ニュースイッチ

エッジAI向け半導体開発を強力支援、経産省がラピダスなど参画組織に450億円

エッジAI向け半導体開発を強力支援、経産省がラピダスなど参画組織に450億円

会見する東理事長

ラピダス(東京都千代田区)などが参画する技術研究組合「最先端半導体技術センター(LSTC)」は、端末内で処理を完結するエッジAI(人工知能)や回路線幅2ナノメートル(ナノは10億分の1)未満の次世代半導体を設計開発するため、経済産業省から最大450億円の支援を受ける。期間は2028年末までで、事業費は政府が全額負担する。AI性能の飛躍的な向上を実現することで、日本の半導体産業の国際競争力強化に貢献する。

LSTCは次世代半導体の量産を目指すラピダスのほか、産業技術総合研究所理化学研究所東京大学などが参画する。
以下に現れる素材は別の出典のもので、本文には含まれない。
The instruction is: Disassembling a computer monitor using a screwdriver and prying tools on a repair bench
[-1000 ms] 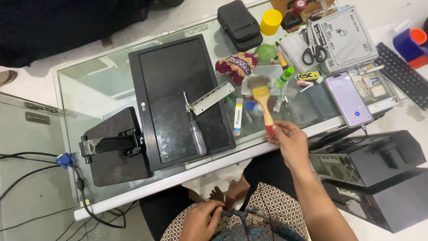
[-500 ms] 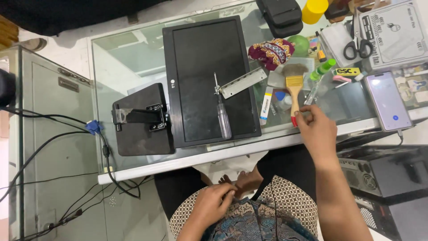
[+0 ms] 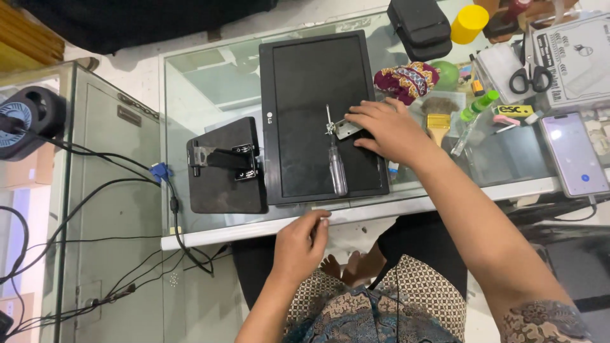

今回、カナダの半導体開発企業であるテンストレントなどと連携し、クラウドを介さず駆動することで、通信量や電力消費量を抑えたエッジAI用の回路線幅2ナノメートルの半導体を設計開発する。産業用や生活支援ロボット、自動車のほか、小売りなど社会生活で広範に使われる見込みだ。ラピダスでの製造を想定。総事業費は280億円となる。

もう一つの回路線幅2ナノメートル未満の高性能な半導体製造技術の開発では総事業費は170億円を見込む。トランジスタや配線技術、製造装置などの開発を行う。大学や企業のほか、米アプライド・マテリアルズや欧州の研究機関とも連携する。

LSTCの東哲郎理事長(ラピダス会長)は「AIのアプリケーション開発を日本で加速するためにLSTCによるサポートは必須だ」としている。